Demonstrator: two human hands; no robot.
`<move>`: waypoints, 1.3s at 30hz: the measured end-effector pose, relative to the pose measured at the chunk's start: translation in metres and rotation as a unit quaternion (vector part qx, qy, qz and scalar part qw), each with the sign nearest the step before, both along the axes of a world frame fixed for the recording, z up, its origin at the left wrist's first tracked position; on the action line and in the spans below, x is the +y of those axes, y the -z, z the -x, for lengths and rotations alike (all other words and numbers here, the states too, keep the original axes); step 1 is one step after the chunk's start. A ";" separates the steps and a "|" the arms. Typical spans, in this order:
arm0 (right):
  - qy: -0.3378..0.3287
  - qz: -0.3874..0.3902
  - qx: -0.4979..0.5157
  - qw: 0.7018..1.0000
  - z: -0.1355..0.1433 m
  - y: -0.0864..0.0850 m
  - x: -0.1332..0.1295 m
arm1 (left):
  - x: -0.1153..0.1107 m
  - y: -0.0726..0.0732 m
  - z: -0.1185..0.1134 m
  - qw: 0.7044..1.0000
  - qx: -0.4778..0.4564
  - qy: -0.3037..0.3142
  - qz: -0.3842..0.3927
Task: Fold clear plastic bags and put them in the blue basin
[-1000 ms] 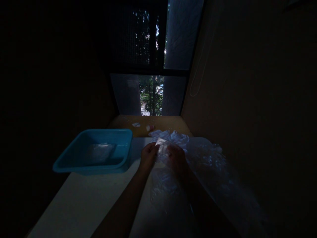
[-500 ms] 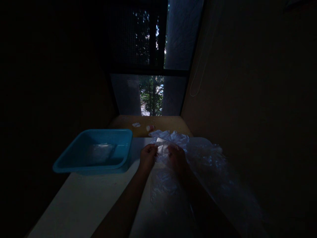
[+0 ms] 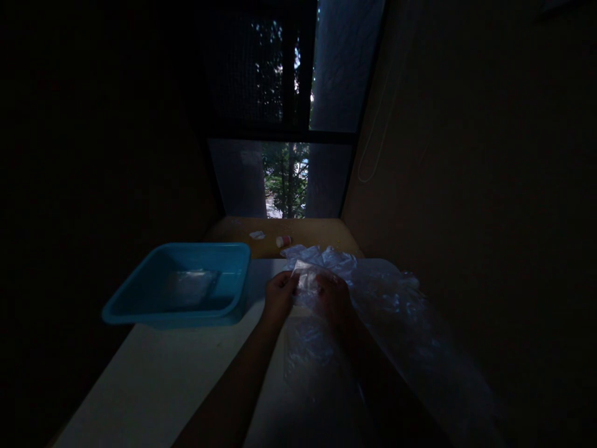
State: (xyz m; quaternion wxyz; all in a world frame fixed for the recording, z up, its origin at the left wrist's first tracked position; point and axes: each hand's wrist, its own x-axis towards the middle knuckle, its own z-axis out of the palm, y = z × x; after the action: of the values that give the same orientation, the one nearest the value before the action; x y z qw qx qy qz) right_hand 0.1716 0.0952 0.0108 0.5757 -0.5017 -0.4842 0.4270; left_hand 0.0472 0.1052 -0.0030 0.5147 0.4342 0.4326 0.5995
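Note:
Between my two hands is a small clear plastic bag [image 3: 306, 278] with something white in or behind it; the dim light hides which. My left hand [image 3: 280, 294] pinches its left side with thumb and fingers. On the right side, my right hand [image 3: 334, 295] grips the bag, its fingers curled and partly in shadow. Crumpled clear plastic [image 3: 310, 345] lies on the white table [image 3: 196, 367] under my wrists. Just beyond my hands sits a bunched whitish plastic bag [image 3: 342, 261].
A blue basin [image 3: 237, 274] stands at the left, holding a flat clear plastic packet [image 3: 191, 286]. More clear plastic [image 3: 396, 298] spreads along the right side. On the sill behind lie a small red-and-white cylinder [image 3: 283, 241] and a white scrap [image 3: 257, 235], below the window [image 3: 326, 180].
The white piece in the bag has tilted and dropped slightly between my fingers. Both hands keep their grip and have barely moved.

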 end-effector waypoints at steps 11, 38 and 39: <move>0.000 -0.004 -0.010 1.000 0.000 -0.002 0.000 | -0.002 -0.003 0.001 1.000 0.020 -0.014 -0.014; 0.004 -0.017 -0.038 0.999 0.001 -0.010 -0.007 | -0.004 -0.008 -0.001 1.000 0.011 -0.023 0.006; 0.002 -0.021 -0.037 0.999 0.001 -0.010 -0.007 | -0.004 -0.009 -0.001 1.000 0.012 -0.021 0.007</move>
State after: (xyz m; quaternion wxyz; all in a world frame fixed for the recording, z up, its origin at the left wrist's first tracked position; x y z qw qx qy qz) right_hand 0.1708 0.0879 0.0206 0.5686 -0.5064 -0.5129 0.3965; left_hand 0.0479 0.1008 0.0056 0.4996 0.4283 0.4517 0.6024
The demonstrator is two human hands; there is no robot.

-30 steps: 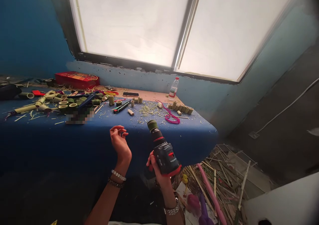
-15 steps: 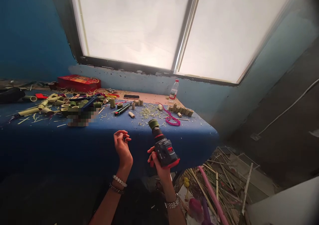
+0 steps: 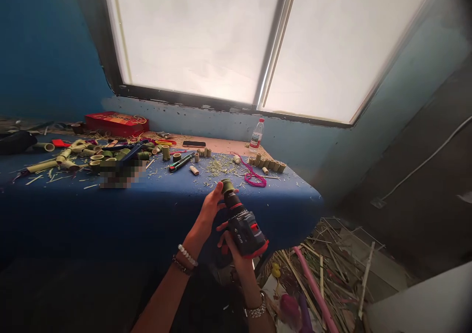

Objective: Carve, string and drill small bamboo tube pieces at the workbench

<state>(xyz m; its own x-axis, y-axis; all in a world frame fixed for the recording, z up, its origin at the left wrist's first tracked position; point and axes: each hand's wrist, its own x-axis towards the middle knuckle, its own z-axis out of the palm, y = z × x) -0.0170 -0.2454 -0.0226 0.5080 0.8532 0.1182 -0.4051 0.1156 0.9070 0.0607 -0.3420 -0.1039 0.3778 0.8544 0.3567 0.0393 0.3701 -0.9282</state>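
Observation:
A black and red cordless drill (image 3: pixel 246 231) is in my right hand (image 3: pixel 232 244), tilted with its chuck pointing up and left toward the table. On the drill's front end sits a short green bamboo piece (image 3: pixel 227 185). My left hand (image 3: pixel 209 211) is closed round this bamboo piece from the left, its fingertips partly hidden behind the drill. Just beyond, pale bamboo shavings (image 3: pixel 217 167) lie scattered on the blue-covered table (image 3: pixel 221 200). Whatever joins the bamboo to the chuck is hidden.
Cut bamboo pieces (image 3: pixel 271 164), a purple cord (image 3: pixel 254 178) and a water bottle (image 3: pixel 256 135) stand to the right. A utility knife (image 3: pixel 182 162), phone (image 3: pixel 194 144) and bamboo pile (image 3: pixel 70 158) lie leftward, with a red box (image 3: pixel 117 123) behind. Bamboo strips (image 3: pixel 335 264) litter the floor.
My left hand has moved up and right, from apart in the air, and closed on the bamboo piece at the drill's end. The drill has shifted slightly down and right.

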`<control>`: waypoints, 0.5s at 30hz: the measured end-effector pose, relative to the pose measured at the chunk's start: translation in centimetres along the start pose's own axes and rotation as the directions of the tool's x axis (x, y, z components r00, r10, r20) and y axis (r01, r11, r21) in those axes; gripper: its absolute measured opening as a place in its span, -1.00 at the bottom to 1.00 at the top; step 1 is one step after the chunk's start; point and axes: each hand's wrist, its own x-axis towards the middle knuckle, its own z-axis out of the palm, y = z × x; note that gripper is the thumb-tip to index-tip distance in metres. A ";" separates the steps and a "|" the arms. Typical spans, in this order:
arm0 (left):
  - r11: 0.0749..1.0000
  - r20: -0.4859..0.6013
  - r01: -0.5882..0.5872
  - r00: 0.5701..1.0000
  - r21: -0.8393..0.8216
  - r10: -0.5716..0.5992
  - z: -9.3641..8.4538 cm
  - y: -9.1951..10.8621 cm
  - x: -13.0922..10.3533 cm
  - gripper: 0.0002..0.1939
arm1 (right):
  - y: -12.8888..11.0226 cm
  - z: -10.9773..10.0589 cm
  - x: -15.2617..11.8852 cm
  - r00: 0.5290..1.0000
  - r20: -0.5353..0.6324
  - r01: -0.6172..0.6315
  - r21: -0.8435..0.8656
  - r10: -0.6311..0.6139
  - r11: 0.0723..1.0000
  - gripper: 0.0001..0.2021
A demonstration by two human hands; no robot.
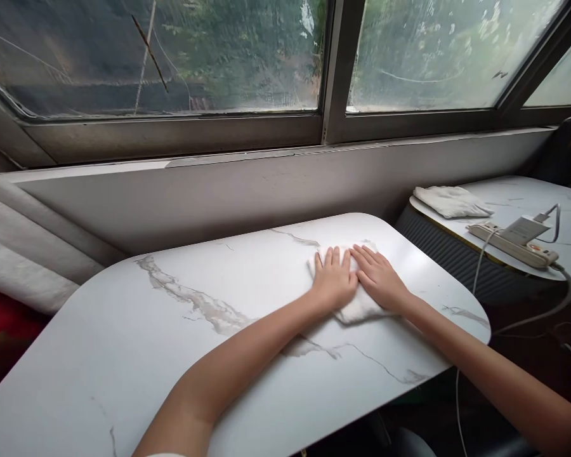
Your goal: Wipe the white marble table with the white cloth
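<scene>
A white cloth [359, 312] lies folded on the white marble-patterned table [95, 343], toward its far right part. On the cloth's left part my left hand [334, 280] rests flat, palm down, with its fingers stretched toward the window. Beside it, my right hand [379, 278] presses flat on the cloth too, fingers extended and pointing up and left. The two hands are close together near the thumbs. Both palms and the cloth under them are hidden.
To the right, a second table [514, 190] holds another folded white cloth [452, 202] and a power strip [514, 244] with a plugged-in charger [526, 228]. Its white cable [559, 304] hangs between the tables. A window [247, 57] runs behind; a curtain [23, 254] hangs left.
</scene>
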 end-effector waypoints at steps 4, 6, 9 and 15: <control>0.998 -0.035 0.058 0.998 -0.004 -0.058 -1.2 -4.8 4.8 -0.46 | -1.2 0.5 7.2 1.000 0.029 -0.008 0.020 0.007 1.000 -0.47; 0.995 -0.067 0.104 0.992 -0.010 -0.104 -1.8 -6.9 6.4 -0.48 | -1.8 0.9 10.1 1.000 0.011 0.007 0.041 -0.007 0.999 -0.48; 0.987 -0.097 0.162 0.982 -0.015 -0.162 -2.3 -9.1 7.6 -0.48 | -2.8 1.6 13.0 1.000 -0.002 0.013 0.072 -0.013 0.997 -0.49; 0.979 -0.104 0.202 0.974 0.005 -0.201 -2.2 -9.3 6.5 -0.47 | -3.8 1.9 12.8 0.999 0.009 0.031 0.056 -0.032 0.998 -0.49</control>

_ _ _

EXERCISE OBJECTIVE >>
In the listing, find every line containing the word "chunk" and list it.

RESULT >>
`<move>`: waypoints, 1.3s at 30hz: the measured end-effector pose, relative to the pose measured at the chunk's start: translation in metres and rotation as a unit quaternion (vector part qx, qy, qz and scalar part qw), each with the sign nearest the step before, both along the axes of a world frame fixed for the recording, z up, its origin at the left wrist's first tracked position; on the action line and in the spans below, x is the +y of those axes, y the -z, z the -x, for lengths and rotations alike (all other words and numbers here, the states too, keep the original axes); step 1 is one step after the chunk's start. A ";" separates the steps and a "|" the arms. Typical spans, in this order:
`<control>`: waypoints, 0.5s at 30hz: the measured end-effector pose, relative to the pose measured at the chunk's start: translation in centimetres along the start pose's own axes and rotation as the directions of the tool's x axis (x, y, z components r00, r10, r20) and y axis (r01, r11, r21) in those axes; gripper: its absolute measured opening as a place in its span, -1.00 at the bottom to 1.00 at the top; step 1 is one step after the chunk's start; point and axes: each hand's wrist, its own x-axis towards the middle knuckle, its own z-axis out of the palm, y = z × x; note that gripper is the thumb-tip to index-tip distance in metres. A ";" separates the steps and a "|" the arms. Typical spans, in this order:

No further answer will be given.